Department of Computer Science and Center for Computational Molecular Biology, Brown University, Providence, Rhode Island 02912, USA.
Genome Res. 2012 Feb;22(2):375-85. doi: 10.1101/gr.120477.111. Epub 2011 Jun 7.
Next-generation DNA sequencing technologies are enabling genome-wide measurements of somatic mutations in large numbers of cancer patients. A major challenge in the interpretation of these data is to distinguish functional "driver mutations" important for cancer development from random "passenger mutations." A common approach for identifying driver mutations is to find genes that are mutated at significant frequency in a large cohort of cancer genomes. This approach is confounded by the observation that driver mutations target multiple cellular signaling and regulatory pathways. Thus, each cancer patient may exhibit a different combination of mutations that are sufficient to perturb these pathways. This mutational heterogeneity presents a problem for predicting driver mutations solely from their frequency of occurrence. We introduce two combinatorial properties, coverage and exclusivity, that distinguish driver pathways, or groups of genes containing driver mutations, from groups of genes with passenger mutations. We derive two algorithms, called Dendrix, to find driver pathways de novo from somatic mutation data. We apply Dendrix to analyze somatic mutation data from 623 genes in 188 lung adenocarcinoma patients, 601 genes in 84 glioblastoma patients, and 238 known mutations in 1000 patients with various cancers. In all data sets, we find groups of genes that are mutated in large subsets of patients and whose mutations are approximately exclusive. Our Dendrix algorithms scale to whole-genome analysis of thousands of patients and thus will prove useful for larger data sets to come from The Cancer Genome Atlas (TCGA) and other large-scale cancer genome sequencing projects.

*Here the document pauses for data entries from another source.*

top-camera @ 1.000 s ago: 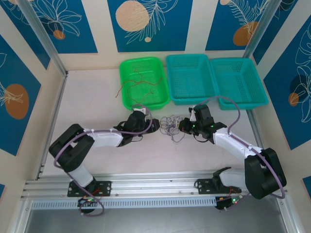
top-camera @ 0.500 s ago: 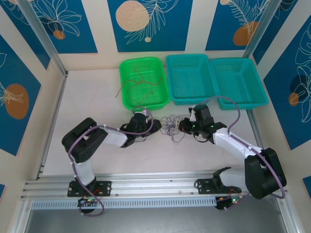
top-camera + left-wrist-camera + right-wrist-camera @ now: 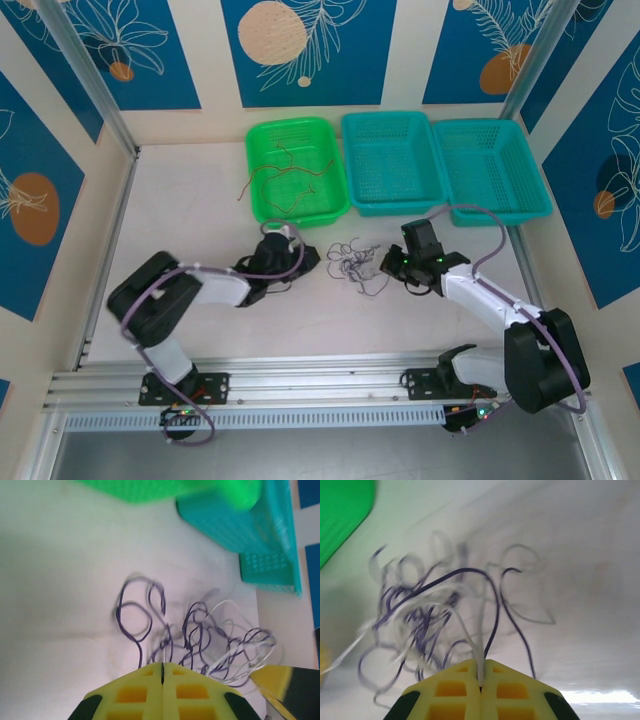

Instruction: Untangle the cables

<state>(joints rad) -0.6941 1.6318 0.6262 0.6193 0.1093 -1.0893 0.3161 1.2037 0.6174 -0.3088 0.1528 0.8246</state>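
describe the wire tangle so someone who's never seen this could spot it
On the pale table, look just in front of the green basket and the teal basket beside it. The tangle of cables lies between the left gripper and the right gripper. Its loops are dark purple and whitish, unlike the reddish wires in the green basket.

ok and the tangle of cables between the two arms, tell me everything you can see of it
The tangle of cables is a loose knot of thin curly wires, dark purple and whitish, looping over and through each other. It lies on the pale table, between the two arms, nearer than the green basket and apart from it. A whitish strand and a dark one run into the shut right pincer. Other dark strands run under the tips of the shut left pincer; whether it pinches them is unclear.
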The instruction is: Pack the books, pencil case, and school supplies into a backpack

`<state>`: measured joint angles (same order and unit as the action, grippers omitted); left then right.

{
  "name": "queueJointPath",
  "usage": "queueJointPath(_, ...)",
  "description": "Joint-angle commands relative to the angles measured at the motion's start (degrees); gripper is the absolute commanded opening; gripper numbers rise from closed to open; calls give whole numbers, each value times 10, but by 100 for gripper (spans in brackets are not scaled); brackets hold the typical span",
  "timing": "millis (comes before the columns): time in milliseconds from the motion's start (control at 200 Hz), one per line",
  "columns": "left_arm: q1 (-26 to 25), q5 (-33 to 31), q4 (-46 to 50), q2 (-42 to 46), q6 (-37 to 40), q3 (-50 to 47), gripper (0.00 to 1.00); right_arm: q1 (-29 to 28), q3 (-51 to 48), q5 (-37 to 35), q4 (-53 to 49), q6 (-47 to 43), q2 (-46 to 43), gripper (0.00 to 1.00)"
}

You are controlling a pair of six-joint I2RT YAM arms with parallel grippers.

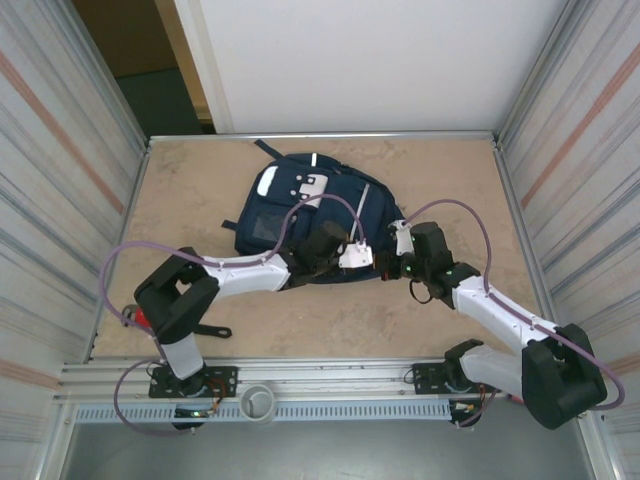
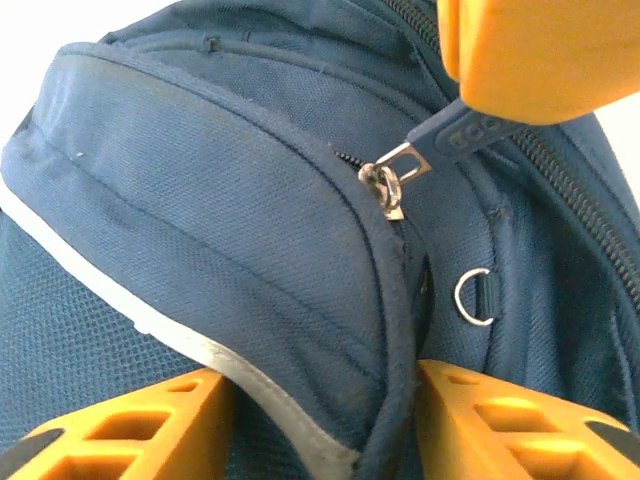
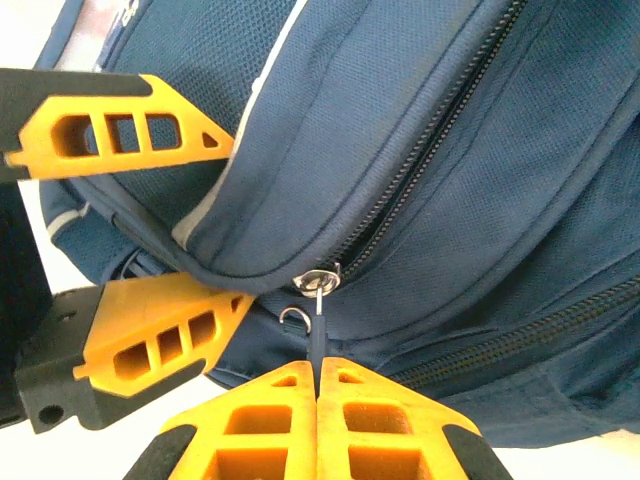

下一代 DNA 测序技术使我们能够在大量癌症患者中进行全基因组的体细胞突变测量。在解释这些数据时,一个主要的挑战是区分对癌症发展重要的功能“驱动突变”和随机的“乘客突变”。一种识别驱动突变的常用方法是找到在大量癌症基因组中高频突变的基因。这种方法受到以下观察结果的影响:驱动突变靶向多个细胞信号和调节途径。因此,每个癌症患者可能表现出不同的突变组合,足以扰乱这些途径。这种突变异质性给仅根据其发生频率预测驱动突变带来了问题。我们引入了两个组合特性,覆盖度和排他性,用于区分驱动途径,或包含驱动突变的基因组,与包含乘客突变的基因组。我们开发了两种称为 Dendrix 的算法,用于从体细胞突变数据中从头发现驱动途径。我们将 Dendrix 应用于分析来自 188 名肺腺癌患者的 623 个基因、84 名胶质母细胞瘤患者的 601 个基因以及 1000 名患有各种癌症的患者中的 238 个已知突变的体细胞突变数据。在所有数据集,我们发现了一组在大量患者中发生突变且其突变大致排他的基因。我们的 Dendrix 算法可扩展到对数千名患者的全基因组分析,因此将对来自癌症基因组图谱 (TCGA) 和其他大规模癌症基因组测序项目的更大数据集非常有用。